#### REQUIRED ACTION
Go through the data and copy each line where the string "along" appears.

==============================

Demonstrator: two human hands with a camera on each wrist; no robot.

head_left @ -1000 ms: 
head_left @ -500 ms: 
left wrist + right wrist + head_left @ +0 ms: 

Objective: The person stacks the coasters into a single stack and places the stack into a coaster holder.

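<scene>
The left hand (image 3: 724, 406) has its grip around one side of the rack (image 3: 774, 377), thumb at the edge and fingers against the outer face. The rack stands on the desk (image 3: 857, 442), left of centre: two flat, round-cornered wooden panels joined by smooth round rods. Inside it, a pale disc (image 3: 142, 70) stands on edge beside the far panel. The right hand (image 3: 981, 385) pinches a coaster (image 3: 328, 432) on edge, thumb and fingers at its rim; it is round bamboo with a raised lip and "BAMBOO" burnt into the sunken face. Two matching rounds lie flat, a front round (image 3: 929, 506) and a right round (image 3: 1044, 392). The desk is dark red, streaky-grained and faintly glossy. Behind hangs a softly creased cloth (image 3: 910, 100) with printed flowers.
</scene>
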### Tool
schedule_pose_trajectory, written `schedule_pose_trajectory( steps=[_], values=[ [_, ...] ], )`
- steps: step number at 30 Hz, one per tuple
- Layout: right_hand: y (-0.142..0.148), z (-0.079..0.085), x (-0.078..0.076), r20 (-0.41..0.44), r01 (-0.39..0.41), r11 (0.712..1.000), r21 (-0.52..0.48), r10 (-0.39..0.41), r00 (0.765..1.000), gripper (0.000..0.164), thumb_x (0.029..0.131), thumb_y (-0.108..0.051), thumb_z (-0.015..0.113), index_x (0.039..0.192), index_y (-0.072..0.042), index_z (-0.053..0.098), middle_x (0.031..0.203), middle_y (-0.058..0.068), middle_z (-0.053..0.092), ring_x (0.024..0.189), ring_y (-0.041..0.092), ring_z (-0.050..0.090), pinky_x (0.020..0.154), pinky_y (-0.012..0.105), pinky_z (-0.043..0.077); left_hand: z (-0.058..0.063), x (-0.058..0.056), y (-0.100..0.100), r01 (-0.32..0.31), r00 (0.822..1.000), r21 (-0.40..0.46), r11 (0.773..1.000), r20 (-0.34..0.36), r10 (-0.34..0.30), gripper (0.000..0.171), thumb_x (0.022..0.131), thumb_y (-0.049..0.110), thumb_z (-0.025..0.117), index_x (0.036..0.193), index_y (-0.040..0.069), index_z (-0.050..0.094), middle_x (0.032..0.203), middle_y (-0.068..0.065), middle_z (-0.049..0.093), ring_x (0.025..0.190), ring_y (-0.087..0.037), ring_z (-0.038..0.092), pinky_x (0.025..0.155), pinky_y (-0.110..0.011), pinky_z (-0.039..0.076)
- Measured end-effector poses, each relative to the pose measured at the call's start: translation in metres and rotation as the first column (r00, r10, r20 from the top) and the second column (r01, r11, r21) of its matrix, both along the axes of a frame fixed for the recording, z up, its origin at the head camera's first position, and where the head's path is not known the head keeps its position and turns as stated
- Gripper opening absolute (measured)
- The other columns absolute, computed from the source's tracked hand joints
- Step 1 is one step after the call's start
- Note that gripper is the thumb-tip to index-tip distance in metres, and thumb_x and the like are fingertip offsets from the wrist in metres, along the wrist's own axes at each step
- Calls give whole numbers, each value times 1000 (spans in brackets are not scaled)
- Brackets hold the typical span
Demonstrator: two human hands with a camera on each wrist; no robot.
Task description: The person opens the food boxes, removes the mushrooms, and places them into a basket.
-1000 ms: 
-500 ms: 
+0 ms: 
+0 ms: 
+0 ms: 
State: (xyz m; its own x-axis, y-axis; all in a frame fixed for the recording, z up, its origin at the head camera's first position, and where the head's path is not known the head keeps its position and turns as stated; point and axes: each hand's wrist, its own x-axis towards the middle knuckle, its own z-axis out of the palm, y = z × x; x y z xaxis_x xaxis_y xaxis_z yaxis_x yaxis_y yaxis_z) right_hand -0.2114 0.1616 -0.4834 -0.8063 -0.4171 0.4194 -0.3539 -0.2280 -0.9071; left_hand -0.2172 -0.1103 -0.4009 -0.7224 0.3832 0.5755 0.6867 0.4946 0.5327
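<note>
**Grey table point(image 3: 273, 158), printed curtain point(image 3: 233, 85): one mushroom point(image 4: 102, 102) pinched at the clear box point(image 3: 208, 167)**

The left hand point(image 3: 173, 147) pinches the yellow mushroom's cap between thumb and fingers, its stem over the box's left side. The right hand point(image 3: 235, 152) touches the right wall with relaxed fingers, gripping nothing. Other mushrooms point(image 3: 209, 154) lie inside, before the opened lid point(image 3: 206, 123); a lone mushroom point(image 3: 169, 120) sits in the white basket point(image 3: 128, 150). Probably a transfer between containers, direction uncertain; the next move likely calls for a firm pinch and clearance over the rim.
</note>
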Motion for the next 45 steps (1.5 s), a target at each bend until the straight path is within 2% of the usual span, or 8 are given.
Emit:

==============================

#### ANSWER TO THE EXERCISE
- Measured end-effector poses, each relative to the pose measured at the call's start: translation in metres and rotation as the first column (r00, r10, r20 from the top) and the second column (r01, r11, r21) of its matrix, both along the axes of a frame fixed for the recording, z up, its origin at the head camera's first position, and where the head's path is not known the head keeps its position and turns as stated
- Note that gripper is the thumb-tip to index-tip distance in metres, and thumb_x and the like are fingertip offsets from the wrist in metres, along the wrist's own axes at each step

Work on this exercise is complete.